▸ **Material provided**:
□ □ □ □ □ □ □

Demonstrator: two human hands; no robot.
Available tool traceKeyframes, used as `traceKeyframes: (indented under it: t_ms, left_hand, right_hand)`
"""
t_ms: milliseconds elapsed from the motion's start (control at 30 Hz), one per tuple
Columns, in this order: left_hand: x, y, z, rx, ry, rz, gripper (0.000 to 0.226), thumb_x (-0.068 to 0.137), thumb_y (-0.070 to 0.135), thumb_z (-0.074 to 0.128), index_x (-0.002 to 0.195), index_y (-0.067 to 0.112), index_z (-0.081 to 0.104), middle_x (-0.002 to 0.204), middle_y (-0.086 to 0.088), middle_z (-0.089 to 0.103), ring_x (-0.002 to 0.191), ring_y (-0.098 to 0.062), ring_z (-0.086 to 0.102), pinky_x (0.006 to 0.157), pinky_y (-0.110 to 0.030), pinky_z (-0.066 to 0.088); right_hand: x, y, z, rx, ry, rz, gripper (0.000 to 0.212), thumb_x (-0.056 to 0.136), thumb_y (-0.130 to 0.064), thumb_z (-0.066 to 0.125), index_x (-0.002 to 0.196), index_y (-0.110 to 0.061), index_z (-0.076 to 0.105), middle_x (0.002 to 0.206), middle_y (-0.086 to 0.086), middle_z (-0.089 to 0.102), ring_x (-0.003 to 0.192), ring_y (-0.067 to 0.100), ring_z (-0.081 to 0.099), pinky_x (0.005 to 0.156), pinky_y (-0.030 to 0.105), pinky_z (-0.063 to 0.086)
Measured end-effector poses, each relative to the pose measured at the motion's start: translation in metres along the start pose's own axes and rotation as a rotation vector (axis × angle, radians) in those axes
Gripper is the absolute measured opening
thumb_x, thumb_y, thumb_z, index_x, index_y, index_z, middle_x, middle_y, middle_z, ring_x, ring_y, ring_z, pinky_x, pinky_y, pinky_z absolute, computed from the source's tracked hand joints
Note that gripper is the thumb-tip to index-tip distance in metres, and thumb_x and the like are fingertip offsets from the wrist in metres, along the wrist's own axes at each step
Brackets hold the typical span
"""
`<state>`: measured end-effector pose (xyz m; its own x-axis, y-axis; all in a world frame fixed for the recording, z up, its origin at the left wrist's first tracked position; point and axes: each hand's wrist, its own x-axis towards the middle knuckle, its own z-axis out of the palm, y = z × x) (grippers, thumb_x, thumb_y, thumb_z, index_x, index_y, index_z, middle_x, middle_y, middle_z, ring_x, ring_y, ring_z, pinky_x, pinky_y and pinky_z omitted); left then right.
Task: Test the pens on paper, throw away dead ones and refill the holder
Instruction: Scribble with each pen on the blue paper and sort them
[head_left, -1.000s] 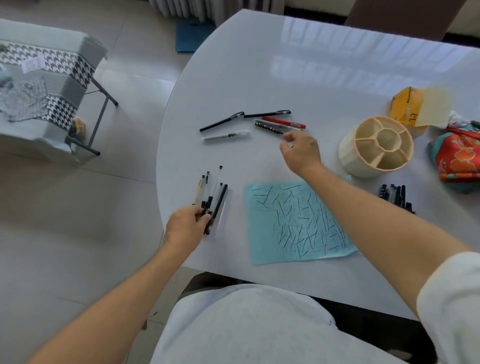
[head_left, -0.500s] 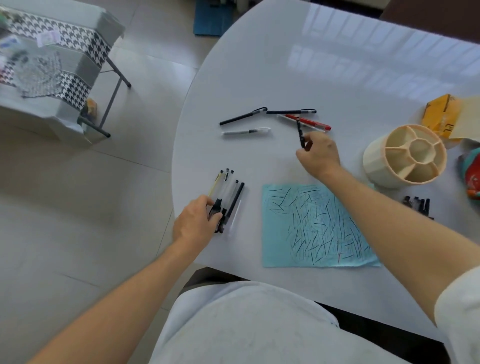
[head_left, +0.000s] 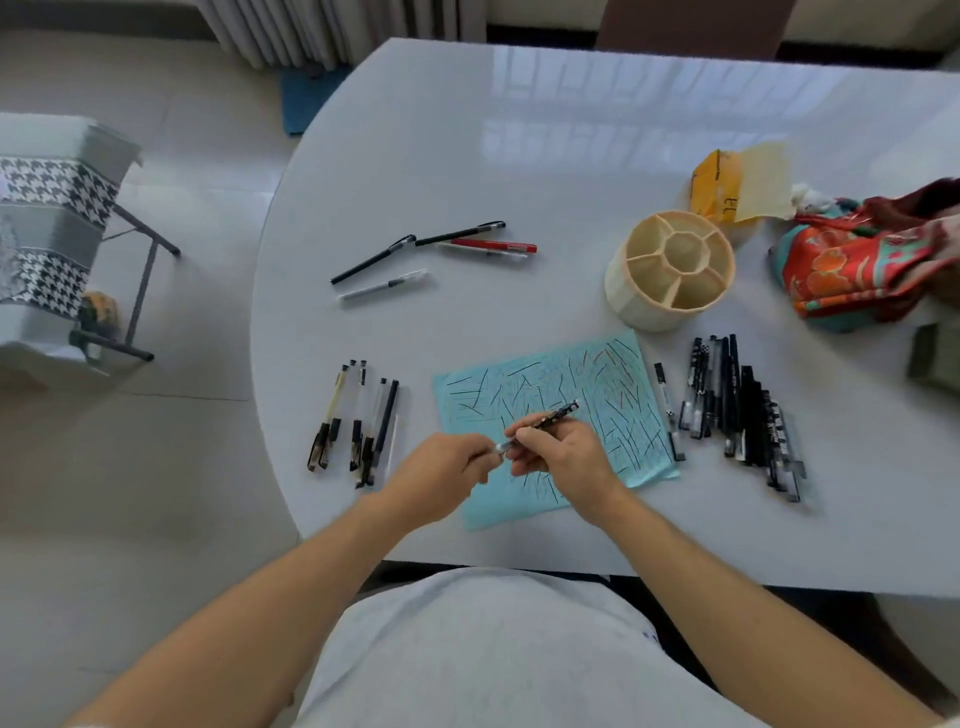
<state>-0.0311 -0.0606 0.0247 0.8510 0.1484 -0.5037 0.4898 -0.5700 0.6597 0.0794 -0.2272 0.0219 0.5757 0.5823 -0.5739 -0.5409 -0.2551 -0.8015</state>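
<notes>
Pen (head_left: 545, 422) held over the near part of the paper (head_left: 613, 379), clear of the desk (head_left: 571, 156). Long axis runs near-left to far-right. Right hand (head_left: 561, 457) grips the barrel; left hand (head_left: 441, 478) pinches the near-left end, likely the cap. Judgement: next move is a pull along that axis, left hand drawing left. Holder (head_left: 631, 306) sits far right, apparently empty.
</notes>
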Motion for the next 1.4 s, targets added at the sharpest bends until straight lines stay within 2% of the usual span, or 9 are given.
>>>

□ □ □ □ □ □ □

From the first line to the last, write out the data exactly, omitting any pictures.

▸ **Problem solution**:
Demonstrator: two human hands; no robot.
Available tool traceKeyframes, used as `traceKeyframes: (indented under it: t_ms, left_hand, right_hand)`
"""
t_ms: milliseconds elapsed from the motion's start (control at 30 Hz), one per tuple
Columns, in this order: left_hand: x, y, z, rx, ry, rz, gripper (0.000 to 0.226), thumb_x (-0.068 to 0.137), thumb_y (-0.070 to 0.135), thumb_z (-0.074 to 0.128), index_x (-0.002 to 0.195), index_y (-0.067 to 0.112), index_z (-0.081 to 0.104), middle_x (-0.002 to 0.204), middle_y (-0.086 to 0.088), middle_z (-0.089 to 0.103), ring_x (-0.002 to 0.191), ring_y (-0.098 to 0.062), ring_z (-0.086 to 0.102), pinky_x (0.006 to 0.157), pinky_y (-0.110 to 0.030), pinky_z (-0.066 to 0.088); right_hand: x, y, z, rx, ry, rz, gripper (0.000 to 0.212), thumb_x (-0.056 to 0.136), thumb_y (-0.130 to 0.064), thumb_z (-0.066 to 0.125), index_x (-0.002 to 0.196), index_y (-0.110 to 0.061), index_z (-0.076 to 0.105), middle_x (0.002 to 0.206), middle_y (-0.086 to 0.086), middle_z (-0.089 to 0.102), ring_x (-0.003 to 0.192), ring_y (-0.067 to 0.100), ring_z (-0.081 to 0.099), pinky_x (0.005 to 0.156), pinky_y (-0.030 to 0.105), pinky_z (-0.063 to 0.086)
Measured end-effector poses, each relative to the pose measured at the motion's start: translation in metres along the start pose's own axes and rotation as a rotation vector (axis × angle, radians) in those axes
Gripper is the absolute measured opening
thumb_x, thumb_y, thumb_z, index_x, index_y, index_z, middle_x, middle_y, middle_z, ring_x, ring_y, ring_z, pinky_x, pinky_y, pinky_z absolute, computed from the source's tracked hand joints
Note that gripper is the thumb-tip to index-tip distance in metres, and thumb_x and the like are fingertip offsets from the wrist in metres, along the wrist's own axes at each step
Brackets hold the typical span
"""
`<state>`: measured end-effector pose (xyz m; its own x-axis, y-axis; all in a world frame fixed for the recording, z up, its origin at the left wrist's first tracked position; point and axes: each hand's wrist, its own x-axis towards the middle knuckle, its own z-axis out of the palm, y = z × x) (grippers, thumb_x, thumb_y, thumb_z, index_x, index_y, index_z, middle_x, middle_y, middle_z, ring_x, ring_y, ring_z, pinky_x, pinky_y and pinky_z omitted); left then right.
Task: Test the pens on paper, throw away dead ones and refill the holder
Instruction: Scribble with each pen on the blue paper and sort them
[head_left, -1.000s] 
[head_left, -0.500s] 
[head_left, +0.000s] 
<state>-0.0311 -0.0606 0.0247 0.8510 0.1484 -0.5037 0.4898 -0.5700 0.6597 0.0794 -0.2272 0.0219 0.5757 0.5823 -0.5739 -0.5409 -0.2551 -0.8015</state>
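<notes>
Pen (head_left: 545, 422) held over the near part of the paper (head_left: 613, 379), clear of the desk (head_left: 571, 156). Long axis runs near-left to far-right. Right hand (head_left: 561, 457) grips the barrel; left hand (head_left: 441, 478) pinches the near-left end, likely the cap. Judgement: next move is a pull along that axis, left hand drawing left. Holder (head_left: 631, 306) sits far right, apparently empty.
</notes>
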Motion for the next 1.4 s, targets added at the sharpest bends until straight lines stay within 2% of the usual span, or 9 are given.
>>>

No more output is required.